■ Action item
Every line of the data below is to be retyped exactly.
^^^^
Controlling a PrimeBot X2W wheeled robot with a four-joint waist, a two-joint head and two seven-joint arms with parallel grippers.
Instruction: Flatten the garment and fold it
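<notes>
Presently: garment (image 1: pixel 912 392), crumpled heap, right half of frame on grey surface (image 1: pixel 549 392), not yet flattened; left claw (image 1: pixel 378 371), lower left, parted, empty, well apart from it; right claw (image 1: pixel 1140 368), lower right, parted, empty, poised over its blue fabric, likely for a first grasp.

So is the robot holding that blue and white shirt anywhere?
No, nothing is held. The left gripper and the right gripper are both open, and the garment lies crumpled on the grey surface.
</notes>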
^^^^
■ Answer box
Controlling a PrimeBot X2W wheeled robot with a four-joint waist, a two-joint head and two seven-joint arms with parallel grippers.
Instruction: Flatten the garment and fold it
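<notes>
Presently: garment (image 1: pixel 912 392), crumpled heap, right half of frame on grey surface (image 1: pixel 549 392), not yet flattened; left claw (image 1: pixel 378 371), lower left, parted, empty, well apart from it; right claw (image 1: pixel 1140 368), lower right, parted, empty, poised over its blue fabric, likely for a first grasp.

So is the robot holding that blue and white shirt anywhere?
No, nothing is held. The left gripper and the right gripper are both open, and the garment lies crumpled on the grey surface.
</notes>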

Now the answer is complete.